L’exploitation appartient à la société de monsieur Pemberton qui la gère avec deux associés. Tiens, d’ailleurs le voici, Pemberton, avec son épouse. Son épouse ? Oui, messieurs les ouvriers, votre boss vient de se marier lors de son séjour à Boston et, croyez-moi, vaudrait mieux pas chercher des crosses à sa femme.

Non, pas en raison de la haute stature de votre patron… Juste en raison du caractère intraitable de sa femme ! Un ouvrier en fera les frais : non seulement il perdra son pari contre elle (2 semaines de travail sans salaire), mais en plus, madame le fera renvoyer ensuite, pour en faire un exemple.

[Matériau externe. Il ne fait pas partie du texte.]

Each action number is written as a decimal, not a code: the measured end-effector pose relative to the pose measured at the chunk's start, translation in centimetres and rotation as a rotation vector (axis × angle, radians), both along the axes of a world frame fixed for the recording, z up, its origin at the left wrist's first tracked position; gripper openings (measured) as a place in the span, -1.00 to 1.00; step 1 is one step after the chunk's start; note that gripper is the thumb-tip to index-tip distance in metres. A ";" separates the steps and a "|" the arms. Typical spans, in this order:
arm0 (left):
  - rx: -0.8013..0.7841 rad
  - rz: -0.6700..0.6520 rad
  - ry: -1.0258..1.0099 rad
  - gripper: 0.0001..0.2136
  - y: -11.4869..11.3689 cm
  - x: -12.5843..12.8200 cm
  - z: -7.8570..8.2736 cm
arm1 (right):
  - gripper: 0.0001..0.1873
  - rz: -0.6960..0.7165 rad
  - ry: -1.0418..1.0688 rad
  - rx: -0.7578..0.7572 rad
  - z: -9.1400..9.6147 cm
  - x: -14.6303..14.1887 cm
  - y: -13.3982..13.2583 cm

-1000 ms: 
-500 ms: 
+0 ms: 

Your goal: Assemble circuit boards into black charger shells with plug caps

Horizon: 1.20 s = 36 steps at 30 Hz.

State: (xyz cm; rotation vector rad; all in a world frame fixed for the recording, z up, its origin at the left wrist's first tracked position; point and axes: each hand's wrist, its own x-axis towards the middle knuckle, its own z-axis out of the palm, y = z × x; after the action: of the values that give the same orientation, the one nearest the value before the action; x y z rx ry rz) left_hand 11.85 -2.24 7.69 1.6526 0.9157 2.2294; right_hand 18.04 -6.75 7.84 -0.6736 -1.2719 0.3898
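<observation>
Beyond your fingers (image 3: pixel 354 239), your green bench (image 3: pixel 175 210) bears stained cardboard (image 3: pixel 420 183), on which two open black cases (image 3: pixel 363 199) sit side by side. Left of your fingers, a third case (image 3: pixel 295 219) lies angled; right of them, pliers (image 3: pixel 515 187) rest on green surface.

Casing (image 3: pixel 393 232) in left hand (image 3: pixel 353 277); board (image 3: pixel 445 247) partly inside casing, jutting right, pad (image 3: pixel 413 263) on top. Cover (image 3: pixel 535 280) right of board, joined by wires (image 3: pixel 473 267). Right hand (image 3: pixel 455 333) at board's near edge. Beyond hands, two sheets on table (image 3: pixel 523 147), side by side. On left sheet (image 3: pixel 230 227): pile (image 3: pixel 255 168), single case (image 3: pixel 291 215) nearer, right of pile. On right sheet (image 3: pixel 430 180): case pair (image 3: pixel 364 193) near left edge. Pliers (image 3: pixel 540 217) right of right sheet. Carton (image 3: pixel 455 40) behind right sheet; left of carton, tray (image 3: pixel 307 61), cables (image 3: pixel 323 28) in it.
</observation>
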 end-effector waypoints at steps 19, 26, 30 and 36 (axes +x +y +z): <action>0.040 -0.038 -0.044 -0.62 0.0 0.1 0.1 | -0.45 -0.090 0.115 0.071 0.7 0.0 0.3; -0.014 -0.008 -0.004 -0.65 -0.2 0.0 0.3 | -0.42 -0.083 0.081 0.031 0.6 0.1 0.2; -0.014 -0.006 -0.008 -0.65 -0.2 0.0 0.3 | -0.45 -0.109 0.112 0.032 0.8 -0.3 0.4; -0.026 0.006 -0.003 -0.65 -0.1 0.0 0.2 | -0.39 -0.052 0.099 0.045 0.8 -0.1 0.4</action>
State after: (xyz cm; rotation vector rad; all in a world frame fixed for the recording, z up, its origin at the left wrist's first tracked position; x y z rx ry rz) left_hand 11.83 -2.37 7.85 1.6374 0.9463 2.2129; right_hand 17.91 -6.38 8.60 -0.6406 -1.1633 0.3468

Serena, c’est le genre de femme qu’on n’a pas envie de croiser sur son chemin, surtout si on à l’intention de lui mettre des bâtons dans les roues. Elle ne se laisse pas faire et elle a de la répartie… Sa langue est comme un fouet, elle claque. Ou comme la langue d’un serpent qui siffle avant de mordre.

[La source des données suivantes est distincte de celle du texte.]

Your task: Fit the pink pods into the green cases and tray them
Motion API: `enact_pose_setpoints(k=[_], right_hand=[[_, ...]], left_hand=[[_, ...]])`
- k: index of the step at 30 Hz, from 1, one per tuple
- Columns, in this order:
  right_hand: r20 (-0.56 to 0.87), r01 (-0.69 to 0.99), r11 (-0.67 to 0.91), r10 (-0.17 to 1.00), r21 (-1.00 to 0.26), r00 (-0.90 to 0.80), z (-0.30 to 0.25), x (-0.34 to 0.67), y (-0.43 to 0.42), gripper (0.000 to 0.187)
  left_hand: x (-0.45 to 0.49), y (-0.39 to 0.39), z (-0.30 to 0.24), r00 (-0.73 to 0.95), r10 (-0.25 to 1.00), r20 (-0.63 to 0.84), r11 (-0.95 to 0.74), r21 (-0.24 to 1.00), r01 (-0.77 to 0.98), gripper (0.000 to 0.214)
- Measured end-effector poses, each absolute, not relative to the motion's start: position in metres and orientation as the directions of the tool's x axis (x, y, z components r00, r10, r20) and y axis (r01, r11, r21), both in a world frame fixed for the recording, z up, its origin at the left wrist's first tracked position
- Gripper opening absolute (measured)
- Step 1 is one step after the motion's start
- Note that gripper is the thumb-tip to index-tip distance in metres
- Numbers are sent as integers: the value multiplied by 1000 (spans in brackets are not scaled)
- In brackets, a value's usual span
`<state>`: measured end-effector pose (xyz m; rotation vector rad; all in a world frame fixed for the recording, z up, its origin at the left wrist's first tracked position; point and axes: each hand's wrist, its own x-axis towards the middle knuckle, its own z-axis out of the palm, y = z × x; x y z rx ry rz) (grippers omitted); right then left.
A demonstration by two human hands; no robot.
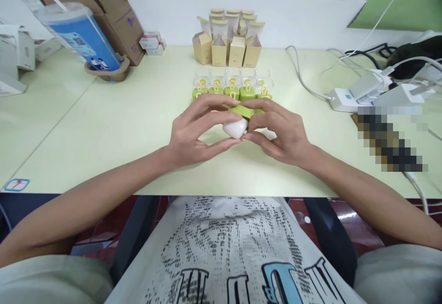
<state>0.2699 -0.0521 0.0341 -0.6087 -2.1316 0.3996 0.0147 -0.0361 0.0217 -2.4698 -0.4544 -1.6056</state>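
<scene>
A small, smooth white rounded piece (235, 128) is held between my two hands, above the front part of the table. My left hand (195, 131) pinches it from the left, with thumb below and fingers above. My right hand (278, 131) closes on its right end with thumb and fingertips. Just behind it, a bright green piece (242, 111) shows between the fingers; whether it is held or standing cannot be told. Beyond my fingertips stands a row of green cases (247, 93) with yellow loops, partly hidden by my hands.
Clear plastic cups (233, 74) line up behind the green cases. Open tan cardboard boxes (218, 51) stand at the wall. A blue drink cup (86, 39) leans at left beside a brown carton (120, 27). Power strip (345, 100) and cables lie at right.
</scene>
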Motion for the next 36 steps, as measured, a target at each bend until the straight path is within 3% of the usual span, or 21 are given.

– De par sa nature même, le beau sexe ne possède pas les qualités analytiques du sexe fort, mais dans ce cas précis, vous êtes parvenue, je ne sais comment, à pallier cette faiblesse.
– Mon mari m’a dit que vous étiez originaire de ces montagnes, d’un lieu qu’on appelle Wild Hog Gap, dit-elle à Cheney. Nul doute que votre opinion du sexe féminin a été formée en observant les souillons auprès desquels vous avez grandi, mais je puis vous assurer que les natures féminines sont plus variées que ne veut bien le reconnaître votre expérience limitée.

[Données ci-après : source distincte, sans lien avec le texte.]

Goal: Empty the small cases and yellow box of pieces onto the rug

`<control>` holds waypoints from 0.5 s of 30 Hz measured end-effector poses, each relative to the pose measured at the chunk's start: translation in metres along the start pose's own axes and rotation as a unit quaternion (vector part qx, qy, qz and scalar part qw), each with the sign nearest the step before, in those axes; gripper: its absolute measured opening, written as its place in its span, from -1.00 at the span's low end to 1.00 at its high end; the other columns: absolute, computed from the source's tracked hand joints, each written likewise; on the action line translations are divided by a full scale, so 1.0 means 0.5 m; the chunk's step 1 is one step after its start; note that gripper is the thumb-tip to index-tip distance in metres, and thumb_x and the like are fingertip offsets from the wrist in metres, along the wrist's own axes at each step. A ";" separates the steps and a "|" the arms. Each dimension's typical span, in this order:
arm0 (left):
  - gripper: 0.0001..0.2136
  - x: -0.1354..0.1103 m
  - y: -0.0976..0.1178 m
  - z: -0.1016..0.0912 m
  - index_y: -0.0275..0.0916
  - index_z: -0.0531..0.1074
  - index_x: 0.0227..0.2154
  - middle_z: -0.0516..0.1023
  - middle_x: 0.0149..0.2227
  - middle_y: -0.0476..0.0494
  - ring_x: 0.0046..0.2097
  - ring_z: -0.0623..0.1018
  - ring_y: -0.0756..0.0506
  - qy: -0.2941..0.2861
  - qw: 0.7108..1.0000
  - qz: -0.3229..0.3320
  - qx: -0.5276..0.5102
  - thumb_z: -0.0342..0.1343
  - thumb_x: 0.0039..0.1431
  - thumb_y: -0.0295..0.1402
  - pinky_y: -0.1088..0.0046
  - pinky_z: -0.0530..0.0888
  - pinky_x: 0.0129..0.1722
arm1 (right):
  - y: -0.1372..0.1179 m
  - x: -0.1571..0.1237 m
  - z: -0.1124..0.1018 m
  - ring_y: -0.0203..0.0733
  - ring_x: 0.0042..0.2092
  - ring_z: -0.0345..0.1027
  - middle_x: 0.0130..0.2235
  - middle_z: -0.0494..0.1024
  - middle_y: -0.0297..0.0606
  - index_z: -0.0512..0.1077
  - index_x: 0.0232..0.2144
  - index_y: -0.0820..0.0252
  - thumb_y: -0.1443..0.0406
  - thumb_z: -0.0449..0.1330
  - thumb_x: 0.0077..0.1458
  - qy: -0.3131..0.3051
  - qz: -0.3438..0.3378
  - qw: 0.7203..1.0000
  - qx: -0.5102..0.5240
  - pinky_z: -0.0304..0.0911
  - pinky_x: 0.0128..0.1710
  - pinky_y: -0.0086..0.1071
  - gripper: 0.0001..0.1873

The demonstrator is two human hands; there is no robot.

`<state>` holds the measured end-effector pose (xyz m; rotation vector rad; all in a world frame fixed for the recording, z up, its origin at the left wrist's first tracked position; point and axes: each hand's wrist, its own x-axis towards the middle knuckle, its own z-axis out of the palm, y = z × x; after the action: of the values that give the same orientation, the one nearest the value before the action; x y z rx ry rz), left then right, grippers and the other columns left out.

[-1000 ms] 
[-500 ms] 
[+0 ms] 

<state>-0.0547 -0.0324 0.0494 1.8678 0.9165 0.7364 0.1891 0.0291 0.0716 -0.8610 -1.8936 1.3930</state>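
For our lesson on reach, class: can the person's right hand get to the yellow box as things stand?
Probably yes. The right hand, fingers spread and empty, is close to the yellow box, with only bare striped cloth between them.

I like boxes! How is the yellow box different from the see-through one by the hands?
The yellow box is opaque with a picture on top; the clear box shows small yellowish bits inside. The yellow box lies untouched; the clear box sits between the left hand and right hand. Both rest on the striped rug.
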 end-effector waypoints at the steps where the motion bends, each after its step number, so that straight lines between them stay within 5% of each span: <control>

En comparaison, les autres femmes du roman font pâle figure, hormis la petite Rachel, 17 ans – qui s’était faite monter par monsieur Pemberton avant qu’il ne parte à Boston et revienne marié et qui est grosse de ses oeuvres… La pauvre gamine perdra son père lorsqu’il défia Pemberton au poignard.

Lorsque Pemberton regagna les montagnes de Caroline du Nord, […], parmi les personnes qui attendaient son train, sur le quai de la gare, se trouvait une jeune femme enceinte de ses œuvres. Elle avait auprès d’elle son père qui, sous sa redingote défraîchie, était armé d’un couteau de chasse affûté le matin même avec beaucoup de soin, de façon à pouvoir l’enfoncer aussi loin que possible dans le cœur de l’arrivant.

Elle a du courage, cette brave Rachel, mais elle aura intérêt à raser les murs parce que Serena l’a mauvaise à cause du fait qu’elle ne saura pas donner un enfant à son mari. Heu, tout compte fait, Rachel ferait mieux de fuir !

Serena… On ne sait pas si elle crève d’ambition ou si elle a soif d’une revanche sur la vie. Notre dame a les cheveux courts, porte des pantalons, monte à cheval comme les hommes et parcourt, sur son cheval arabe blanc, son fief boisé, au cœur des Smoky Mountains, un aigle perché sur le bras droit.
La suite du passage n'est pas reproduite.